Sousa disse ainda que viajou muito também para defender a autonomia financeira do Ministério Público de Contas. Devido à autonomia do MInistério Público, o procurador tinha poder para autorizar as próprias viagens. O procurador defendeu ainda os valores das diárias pagas a ele. A explicação é que hotéis são muito caros, alguns com pernoites de R$ 600 ou R$ 800. Além disso, explicou, quando vai a Brasília, tem despesas com aluguel de carro e motorista. Ele argumentou que exerce uma atividade de risco, que já sofreu ameaças e, por isso, precisa de proteção.
A reportagem tentou, sem sucesso falar com o novo chefe do Ministério Público de Contas de Roraima, Diogo Novaes. Segundo a assessoria, ele não iria se manifestar sobre o caso. A assessoria de imprensa do Ministério Público informou que nos dois últimos anos, Sousa devolveu aproximadamente R$ 300 mil de diárias recebidas. Parte da devolução ocorreu depois da decisão de Novaes de fazer uma auditoria sobre as viagens não só do procurador, mas de outros servidores do Ministério Público.
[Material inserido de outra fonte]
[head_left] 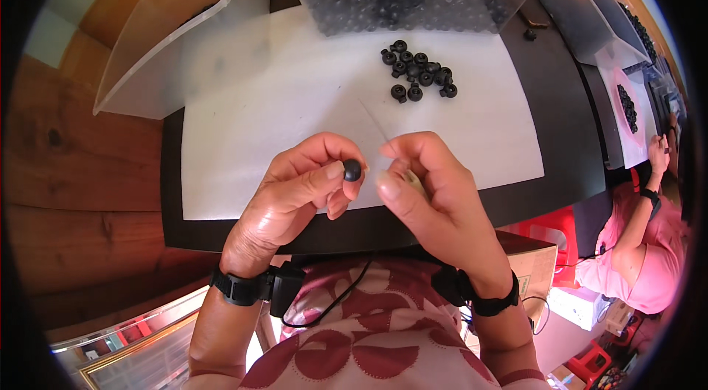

A assessoria informou ainda que, pelo sistema de controle interno, o procurador recebeu aproximadamente R$ 1,4 milhão desde 2012. A assessoria não explicou, no entanto, a diferença de mais de R$ 200 mil entre os dados dos portais do Tribunal de Contas e do Ministério Público de Contas. O Tribunal de Contas está investigando as contas de algumas viagens do procurador, mas até o momento não há indicação de resultados concretos.